Я смотрел, как она идет впереди, но не чувствовал ничего, кроме тревоги: надо как можно скорее выбраться из церкви. Хелен была в черном костюме и крохотной шляпке, голову она держала очень высоко, чуть-чуть склонив набок, словно прислушивалась к моим шагам. Я немного отстал, но так, чтобы не потерять ее из виду; я по опыту знал, что человека нередко опознаю́т только оттого, что он стоит слишком близко от другого.
Она прошла мимо каменной чаши со святой водой, через большой портал и сразу свернула налево. Вдоль стены собора вела широкая, вымощенная плитами дорожка, отделенная от большой соборной площади чугунными цепями на столбиках из песчаника. Она перепрыгнула через цепи, прошла несколько шагов в темноту и обернулась. Не могу объяснить, что́ я почувствовал в этот миг. Если скажу, что там, впереди, шла вся моя жизнь, как бы уходила прочь и вдруг обернулась и посмотрела на меня… это опять будет штамп, правда и неправда, но я все равно чувствовал так, и не только. Я пошел навстречу Хелен, навстречу ее тонкой темной фигурке, бледному лицу, глазам, губам, и оставил позади все, что было. Время, проведенное в разлуке, не исчезло, осталось, но казалось чем-то, что я прочитал, но не пережил.

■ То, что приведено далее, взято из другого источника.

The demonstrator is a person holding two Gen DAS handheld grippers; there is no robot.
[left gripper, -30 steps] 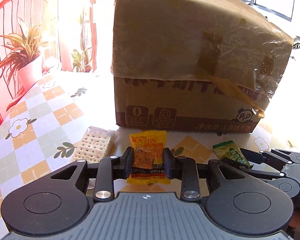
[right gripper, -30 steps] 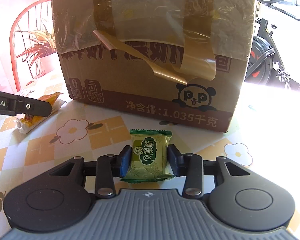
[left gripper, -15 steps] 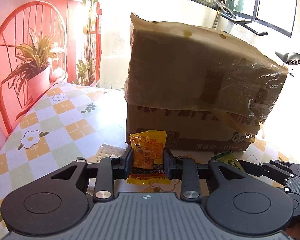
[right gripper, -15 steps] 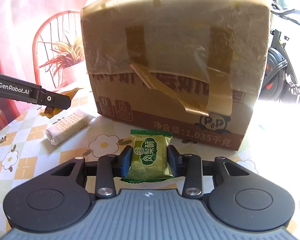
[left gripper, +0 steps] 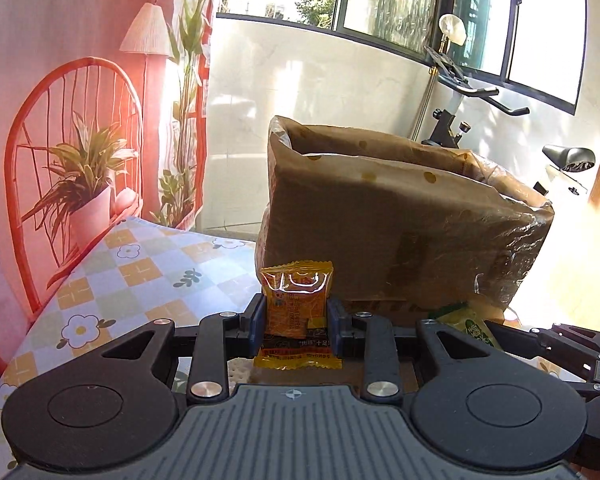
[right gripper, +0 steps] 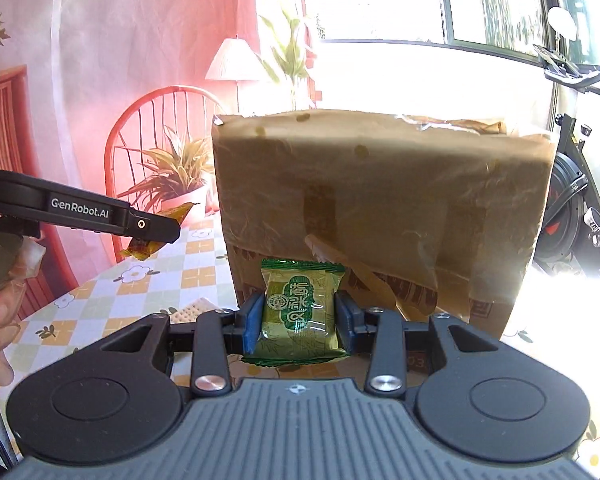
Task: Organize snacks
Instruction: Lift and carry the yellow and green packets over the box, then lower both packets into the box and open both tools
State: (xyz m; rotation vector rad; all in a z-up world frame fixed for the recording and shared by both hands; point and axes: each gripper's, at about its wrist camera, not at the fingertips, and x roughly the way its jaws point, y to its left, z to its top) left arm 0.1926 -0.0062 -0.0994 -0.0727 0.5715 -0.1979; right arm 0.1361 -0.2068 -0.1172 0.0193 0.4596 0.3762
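Note:
My left gripper [left gripper: 296,316] is shut on an orange snack packet [left gripper: 296,308] and holds it up in the air in front of the open cardboard box [left gripper: 400,232]. My right gripper [right gripper: 298,316] is shut on a green snack packet [right gripper: 300,308], also raised, facing the taped side of the box [right gripper: 380,208]. The left gripper with the orange packet [right gripper: 156,232] shows at the left of the right wrist view. The green packet [left gripper: 474,326] shows at the right of the left wrist view. A cracker pack [right gripper: 190,311] lies on the table below.
The box stands on a table with a checked flower cloth [left gripper: 112,280]. A red chair [left gripper: 72,152] and a potted plant [left gripper: 84,184] are behind the table on the left. An exercise bike [left gripper: 500,128] stands behind the box.
Both grippers have risen well above the table with their packets, so the box's open top edge now shows. The cracker pack stays down on the table.

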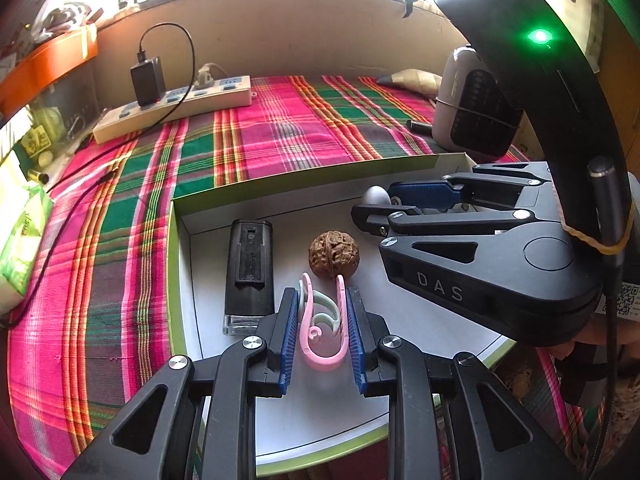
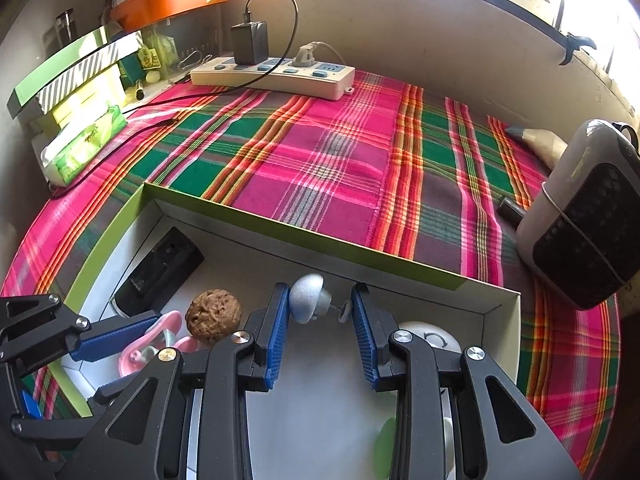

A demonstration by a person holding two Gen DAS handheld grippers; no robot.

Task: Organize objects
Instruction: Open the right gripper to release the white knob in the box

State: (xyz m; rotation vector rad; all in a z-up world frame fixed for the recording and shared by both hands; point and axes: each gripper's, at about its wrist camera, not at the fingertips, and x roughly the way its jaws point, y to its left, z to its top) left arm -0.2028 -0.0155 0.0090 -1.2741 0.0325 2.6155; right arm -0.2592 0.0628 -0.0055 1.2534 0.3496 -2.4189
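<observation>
- Left gripper (image 1: 323, 320) is being held low over the box (image 1: 174, 264); its pads are clamping the pink clip (image 1: 320, 344), which is pinched between the blue pads, with a pale grey-green clip tangled in it.
- Right gripper (image 2: 320, 322) is being held inside the box's far corner; a grey knob (image 2: 306, 296) with a thin pin and small end disc is sitting between the jaws. Left pad is touching the knob head, right pad is at the disc end; this is being read as a light grip along the pin.
- Walnut (image 1: 334, 254) and black case (image 1: 249, 276) are lying loose in the box, just beside both grippers.
- Step in hand, judged: both pieces are being placed in the box.
- Clip is best being lowered clear of the walnut before the pads are let apart.
- Knob risks rolling; it is best being set down against the box wall.
- The grippers are near each other, so one is best being moved at a time.
</observation>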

«Откуда ты взялся?» – спросила Хелен чуть ли не враждебно, пока я шел к ней.
«Из Франции».
«Они тебя впустили?»
«Нет. Я пересек границу нелегально».
Вопросы почти те же, какие задавал Мартенс.
«Почему?» – спросила она.
«Чтобы увидеть тебя».
«Тебе не следовало приезжать!»
«Знаю. Я твердил себе это каждый день».
«И почему же приехал?»
«Если б знал, меня бы здесь не было».
Я не смел поцеловать ее. Она стояла совсем близко, но так неподвижно, будто разобьется, если дотронешься. Я не знал, о чем она думает, но снова увидел ее, она была жива, и теперь я мог уйти или ждать, что произойдет.
«Ты не знаешь?» – спросила она.
«Завтра буду знать. Или через неделю. Или позднее».

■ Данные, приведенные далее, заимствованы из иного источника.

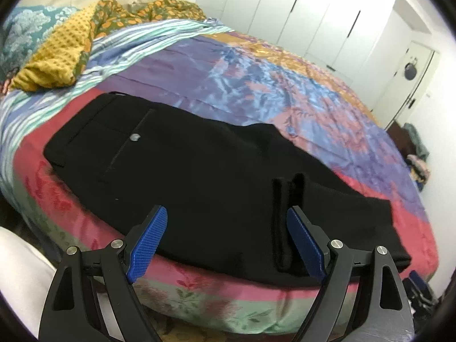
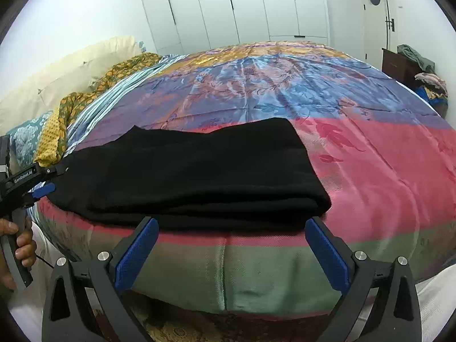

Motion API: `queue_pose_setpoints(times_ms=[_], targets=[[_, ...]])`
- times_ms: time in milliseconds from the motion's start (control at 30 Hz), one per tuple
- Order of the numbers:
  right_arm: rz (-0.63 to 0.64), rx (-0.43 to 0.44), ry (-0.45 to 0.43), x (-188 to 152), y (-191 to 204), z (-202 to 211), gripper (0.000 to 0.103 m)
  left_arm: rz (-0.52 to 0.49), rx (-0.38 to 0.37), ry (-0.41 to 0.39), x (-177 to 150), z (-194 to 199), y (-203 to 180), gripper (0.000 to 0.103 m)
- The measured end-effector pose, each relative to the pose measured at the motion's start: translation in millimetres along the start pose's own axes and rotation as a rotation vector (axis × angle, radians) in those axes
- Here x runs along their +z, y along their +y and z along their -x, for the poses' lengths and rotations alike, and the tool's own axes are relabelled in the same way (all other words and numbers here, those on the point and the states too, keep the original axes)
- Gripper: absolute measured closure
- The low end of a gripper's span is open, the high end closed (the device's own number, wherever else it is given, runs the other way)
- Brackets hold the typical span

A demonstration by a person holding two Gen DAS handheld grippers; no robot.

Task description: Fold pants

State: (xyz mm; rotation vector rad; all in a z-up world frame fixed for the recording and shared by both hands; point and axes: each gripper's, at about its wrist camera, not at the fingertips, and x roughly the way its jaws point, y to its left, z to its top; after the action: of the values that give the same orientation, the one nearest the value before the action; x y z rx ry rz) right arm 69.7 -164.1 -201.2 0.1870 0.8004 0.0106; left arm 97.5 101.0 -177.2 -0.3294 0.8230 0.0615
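Note:
Black pants (image 1: 185, 171) lie folded lengthwise near the front edge of the bed, waistband to the left, with a back pocket button (image 1: 134, 136) showing. My left gripper (image 1: 228, 212) hovers open over the near edge of the pants, nothing pressed between its blue pads. A raised ridge of black fabric (image 1: 285, 222) stands just beside its right finger. In the right wrist view the leg end of the pants (image 2: 199, 171) lies doubled over. My right gripper (image 2: 232, 222) is wide open at that near edge, gripping nothing. The left gripper (image 2: 42, 188) shows at far left, held by a hand (image 2: 20, 242).
The colourful bedspread (image 2: 370, 171) covers the bed and drapes over the front edge. A mustard and orange floral cloth (image 1: 57, 54) and pillows (image 1: 20, 37) lie at the head end. White wardrobe doors (image 2: 228, 5) line the far wall. A dark cabinet (image 2: 399, 62) piled with clothes stands at right.

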Motion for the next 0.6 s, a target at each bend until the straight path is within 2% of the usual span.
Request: queue_pose_setpoints(times_ms=[67, 167, 267, 367, 467, 533, 600], targets=[[-0.01, 0.006, 0.019, -2, -2, -4, 0.001, 0.0, 0.023, 0.007, 2, 1, 4, 0.016], [-0.025, 0.014, 0.035, -3, -4, -7, 0.001, 0.108, 0.011, -0.024, 10, 12, 32, 0.016], [-0.023, 0.024, 0.031, -4, -4, -5, 0.001, 0.314, -0.005, -0.062, 14, 22, 85, 0.016], [-0.035, 0.034, 0.04, -5, -5, -7, 0.001, 0.456, 0.015, -0.049, 7, 21, 126, 0.016], [-0.052, 0.049, 0.057, -5, -6, -12, 0.001, 0.594, -0.024, -0.077, 3, 24, 159, 0.018], [-0.048, 0.058, 0.067, -6, -4, -14, 0.001, 0.693, -0.055, -0.108, 1, 26, 182, 0.024], [-0.032, 0.066, 0.07, -8, 0, -14, 0.001, 0.756, -0.081, -0.128, 0, 27, 202, 0.043]])
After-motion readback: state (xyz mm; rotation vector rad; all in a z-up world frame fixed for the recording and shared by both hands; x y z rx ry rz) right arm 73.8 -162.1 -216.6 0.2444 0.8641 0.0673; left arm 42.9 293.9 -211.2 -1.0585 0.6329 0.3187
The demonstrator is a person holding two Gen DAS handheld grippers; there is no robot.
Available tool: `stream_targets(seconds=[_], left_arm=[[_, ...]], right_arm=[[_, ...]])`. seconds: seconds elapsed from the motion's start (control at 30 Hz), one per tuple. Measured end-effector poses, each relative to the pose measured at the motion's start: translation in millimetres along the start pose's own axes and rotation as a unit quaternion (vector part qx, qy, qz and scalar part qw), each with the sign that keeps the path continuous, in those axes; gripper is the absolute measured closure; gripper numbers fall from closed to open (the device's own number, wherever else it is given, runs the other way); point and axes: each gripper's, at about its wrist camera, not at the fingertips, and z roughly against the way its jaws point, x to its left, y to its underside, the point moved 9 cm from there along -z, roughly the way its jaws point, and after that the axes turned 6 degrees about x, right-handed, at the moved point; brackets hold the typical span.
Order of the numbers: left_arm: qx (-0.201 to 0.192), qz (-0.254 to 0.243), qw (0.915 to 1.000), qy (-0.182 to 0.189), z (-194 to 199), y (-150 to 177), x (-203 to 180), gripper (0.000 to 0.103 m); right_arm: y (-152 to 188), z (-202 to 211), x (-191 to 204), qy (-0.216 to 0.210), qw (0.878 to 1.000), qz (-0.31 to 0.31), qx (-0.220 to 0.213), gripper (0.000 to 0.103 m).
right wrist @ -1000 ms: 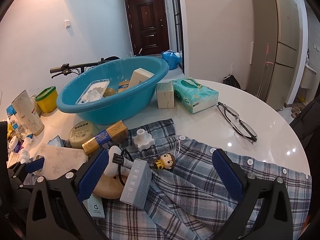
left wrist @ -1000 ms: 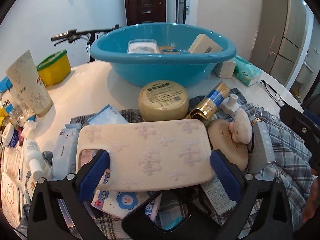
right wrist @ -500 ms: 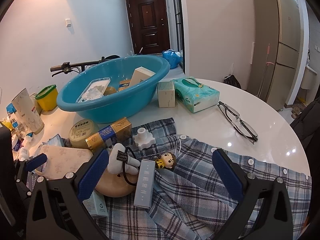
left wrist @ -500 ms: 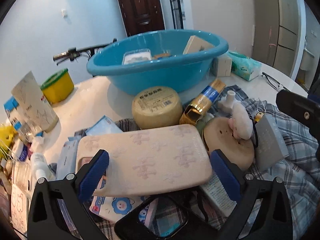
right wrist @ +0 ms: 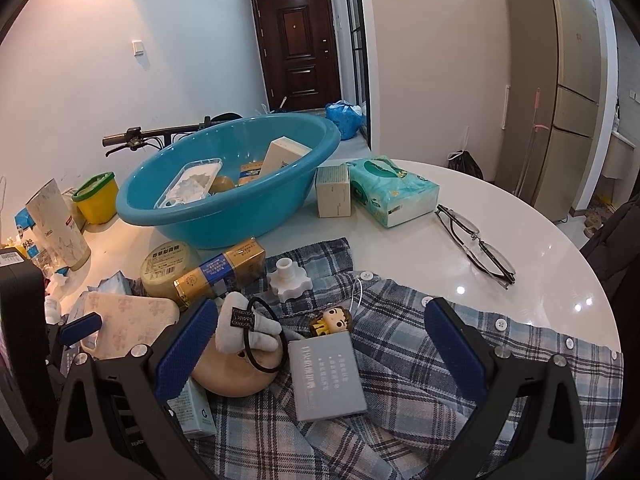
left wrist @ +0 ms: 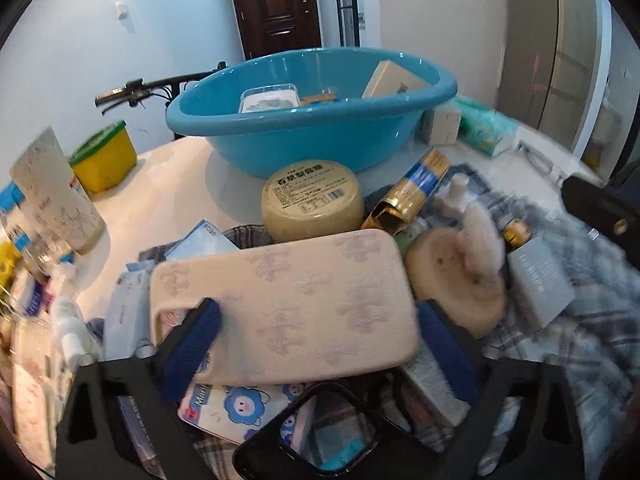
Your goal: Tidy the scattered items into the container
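We've got the pink patterned board lying atop the clutter, just in front of the round tin and the blue basin. Our left gripper straddles it, jaws wide but closing, pads not yet pressing. Our right gripper hangs spread wide over the plaid shirt, holding nothing.

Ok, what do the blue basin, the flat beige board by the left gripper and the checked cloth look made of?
Blue basin: smooth glossy plastic, judging by the sheen along its moulded rim. Flat beige board: looks like matt plastic or composite, with a faint printed pattern and rounded corners; not certain. Checked cloth: woven fabric, apparently a shirt, since it creases and carries white buttons.
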Motion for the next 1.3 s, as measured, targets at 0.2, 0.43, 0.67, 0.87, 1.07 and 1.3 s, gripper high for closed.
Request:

Я смотрел на нее. Что тут надо знать? Знание – всего лишь клочок пены, пляшущий на волне. Любой ветерок мог его сдуть, а волна оставалась.
«Ты приехал», – сказала Хелен, и лицо ее утратило неподвижность, стало нежным, она шагнула поближе. Я держал ее за плечи, ее ладони упирались мне в грудь, словно она хотела оттолкнуть меня. Казалось, мы давно уже стоим вот так вдвоем, друг против друга, на черной, ветреной Соборной площади, а уличный шум достигает нас лишь издалека, приглушенно, словно сквозь звукопоглощающую стеклянную стену. Слева, в сотне шагов, через площадь, высился ярко освещенный городской театр с широкими белыми ступенями, и я до сих пор помню, как на мгновение смутно удивился, что там еще играют спектакли, а не устроили казарму или тюрьму.
Мимо прошла группа людей. Кто-то засмеялся, некоторые оглянулись на нас.
«Идем, – шепнула Хелен. – Нельзя здесь оставаться».
«Куда же мы пойдем?»
«В твою квартиру».
Мне показалось, я ослышался.
«Куда?» – переспросил я.
«В твою квартиру. Куда же еще?»
«Меня могут узнать в подъезде! Разве жильцы в доме не те, что раньше?»